Problem requirements:
Copy every line of the material below exactly.

Exercise data:
========================
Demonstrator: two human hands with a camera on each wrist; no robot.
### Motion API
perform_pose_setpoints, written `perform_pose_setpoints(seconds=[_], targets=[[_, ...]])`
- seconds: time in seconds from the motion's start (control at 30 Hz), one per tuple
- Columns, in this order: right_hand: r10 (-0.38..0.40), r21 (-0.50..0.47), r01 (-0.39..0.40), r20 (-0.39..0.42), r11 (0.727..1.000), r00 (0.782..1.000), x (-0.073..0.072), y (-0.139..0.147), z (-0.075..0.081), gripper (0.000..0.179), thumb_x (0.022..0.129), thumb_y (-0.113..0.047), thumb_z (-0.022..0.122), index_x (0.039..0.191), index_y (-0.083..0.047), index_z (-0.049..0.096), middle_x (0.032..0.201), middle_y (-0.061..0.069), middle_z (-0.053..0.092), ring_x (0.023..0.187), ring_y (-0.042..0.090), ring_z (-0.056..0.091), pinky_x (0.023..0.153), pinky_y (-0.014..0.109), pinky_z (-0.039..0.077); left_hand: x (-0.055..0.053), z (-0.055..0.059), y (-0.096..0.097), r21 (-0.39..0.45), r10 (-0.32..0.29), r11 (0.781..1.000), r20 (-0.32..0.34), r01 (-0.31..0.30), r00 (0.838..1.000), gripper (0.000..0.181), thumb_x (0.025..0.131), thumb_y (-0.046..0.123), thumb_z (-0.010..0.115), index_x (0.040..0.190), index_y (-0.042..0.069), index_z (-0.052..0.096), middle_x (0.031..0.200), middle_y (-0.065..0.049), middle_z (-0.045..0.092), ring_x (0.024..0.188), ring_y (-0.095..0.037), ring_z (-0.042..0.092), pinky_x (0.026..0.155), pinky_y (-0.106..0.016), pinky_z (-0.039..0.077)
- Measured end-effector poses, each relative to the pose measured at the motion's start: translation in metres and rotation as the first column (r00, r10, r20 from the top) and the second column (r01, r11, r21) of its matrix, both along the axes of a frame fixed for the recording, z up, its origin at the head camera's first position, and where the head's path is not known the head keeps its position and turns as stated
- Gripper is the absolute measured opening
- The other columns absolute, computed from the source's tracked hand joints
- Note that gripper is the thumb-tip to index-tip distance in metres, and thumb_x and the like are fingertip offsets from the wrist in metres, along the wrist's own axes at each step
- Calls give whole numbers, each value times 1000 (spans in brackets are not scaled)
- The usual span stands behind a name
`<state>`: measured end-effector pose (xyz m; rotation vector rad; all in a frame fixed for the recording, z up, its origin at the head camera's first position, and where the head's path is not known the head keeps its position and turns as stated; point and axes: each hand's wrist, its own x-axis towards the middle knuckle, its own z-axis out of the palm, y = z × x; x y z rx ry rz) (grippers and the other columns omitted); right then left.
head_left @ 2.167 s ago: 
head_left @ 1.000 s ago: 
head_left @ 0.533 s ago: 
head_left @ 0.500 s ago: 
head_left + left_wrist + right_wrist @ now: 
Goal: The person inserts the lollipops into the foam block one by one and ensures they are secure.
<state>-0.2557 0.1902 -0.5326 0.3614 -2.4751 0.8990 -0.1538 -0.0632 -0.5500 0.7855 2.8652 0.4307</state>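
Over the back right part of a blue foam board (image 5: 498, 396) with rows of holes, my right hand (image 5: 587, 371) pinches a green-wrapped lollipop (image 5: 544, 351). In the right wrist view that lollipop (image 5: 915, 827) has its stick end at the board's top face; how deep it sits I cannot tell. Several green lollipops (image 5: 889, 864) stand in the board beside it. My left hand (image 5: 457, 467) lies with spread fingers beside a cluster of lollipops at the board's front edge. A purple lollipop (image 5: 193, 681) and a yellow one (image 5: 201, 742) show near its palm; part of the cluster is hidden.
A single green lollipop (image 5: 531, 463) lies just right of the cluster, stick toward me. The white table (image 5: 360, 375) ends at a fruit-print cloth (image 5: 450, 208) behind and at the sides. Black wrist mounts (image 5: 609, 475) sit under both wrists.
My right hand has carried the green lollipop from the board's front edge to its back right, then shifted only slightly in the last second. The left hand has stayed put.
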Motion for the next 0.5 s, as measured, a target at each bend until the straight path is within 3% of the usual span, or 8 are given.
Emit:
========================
Response area:
Demonstrator: two human hands with a camera on each wrist; no robot.
### Motion API
perform_pose_setpoints, written `perform_pose_setpoints(seconds=[_], targets=[[_, ...]])`
- seconds: time in seconds from the motion's start (control at 30 Hz), one per tuple
- Columns, in this order: right_hand: r10 (-0.38..0.40), r21 (-0.50..0.47), r01 (-0.39..0.40), r20 (-0.39..0.42), r11 (0.727..1.000), r00 (0.782..1.000), x (-0.073..0.072), y (-0.139..0.147), z (-0.075..0.081), gripper (0.000..0.179), thumb_x (0.022..0.129), thumb_y (-0.113..0.047), thumb_z (-0.022..0.122), index_x (0.039..0.191), index_y (-0.083..0.047), index_z (-0.049..0.096), middle_x (0.032..0.201), middle_y (-0.061..0.069), middle_z (-0.053..0.092), ring_x (0.023..0.187), ring_y (-0.042..0.090), ring_z (-0.056..0.091), pinky_x (0.023..0.153), pinky_y (-0.014..0.109), pinky_z (-0.039..0.077); left_hand: x (-0.055..0.053), z (-0.055..0.059), y (-0.096..0.097), r21 (-0.39..0.45), r10 (-0.32..0.29), r11 (0.781..1.000), r20 (-0.32..0.34), r01 (-0.31..0.30), r00 (0.838..1.000), gripper (0.000..0.181), thumb_x (0.025..0.131), thumb_y (-0.046..0.123), thumb_z (-0.010..0.115), index_x (0.040..0.190), index_y (-0.042..0.069), index_z (-0.052..0.096), middle_x (0.031..0.200), middle_y (-0.065..0.049), middle_z (-0.045..0.092), ring_x (0.024..0.188), ring_y (-0.095..0.037), ring_z (-0.042..0.092), pinky_x (0.026..0.155), pinky_y (-0.106..0.016), pinky_z (-0.039..0.077)
- Measured end-effector poses, each relative to the pose measured at the motion's start: translation in metres and rotation as the first column (r00, r10, r20 from the top) and the second column (r01, r11, r21) of its matrix, both along the axes of a frame fixed for the recording, z up, its origin at the head camera's first position, and where the head's path is not known the head keeps its position and turns as stated
- Gripper is the absolute measured opening
- The other columns absolute, computed from the source's tracked hand joints
- Note that gripper is the thumb-tip to index-tip distance in metres, and thumb_x and the like are fingertip offsets from the wrist in metres, along the wrist's own axes at each step
- Calls give whole numbers, each value times 1000 (spans in brackets are not scaled)
- The usual span stands behind a name
`<state>`: measured end-effector pose (xyz m; rotation vector rad; all in a frame fixed for the recording, z up, its origin at the head camera's first position, and where the head's path is not known the head keeps its position and turns as stated; point and axes: each hand's wrist, its own x-axis towards the middle knuckle, its own z-axis out of the palm, y = z × x; x y z rx ry rz) (grippers and the other columns omitted); right then left.
head_left @ 2.167 s ago: 
head_left @ 1.000 s ago: 
head_left @ 0.533 s ago: 
head_left @ 0.500 s ago: 
head_left + left_wrist + right_wrist @ now: 
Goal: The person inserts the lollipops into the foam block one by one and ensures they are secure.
<state>-0.2557 0.1902 -0.5326 0.3614 -2.4751 0.8990 -0.1538 -0.0632 -0.5500 0.7855 2.8652 0.4307</state>
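Over the back right part of a blue foam board (image 5: 498, 396) with rows of holes, my right hand (image 5: 587, 371) pinches a green-wrapped lollipop (image 5: 544, 351). In the right wrist view that lollipop (image 5: 915, 827) has its stick end at the board's top face; how deep it sits I cannot tell. Several green lollipops (image 5: 889, 864) stand in the board beside it. My left hand (image 5: 457, 467) lies with spread fingers beside a cluster of lollipops at the board's front edge. A purple lollipop (image 5: 193, 681) and a yellow one (image 5: 201, 742) show near its palm; part of the cluster is hidden.
A single green lollipop (image 5: 531, 463) lies just right of the cluster, stick toward me. The white table (image 5: 360, 375) ends at a fruit-print cloth (image 5: 450, 208) behind and at the sides. Black wrist mounts (image 5: 609, 475) sit under both wrists.
My right hand has carried the green lollipop from the board's front edge to its back right, then shifted only slightly in the last second. The left hand has stayed put.
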Motion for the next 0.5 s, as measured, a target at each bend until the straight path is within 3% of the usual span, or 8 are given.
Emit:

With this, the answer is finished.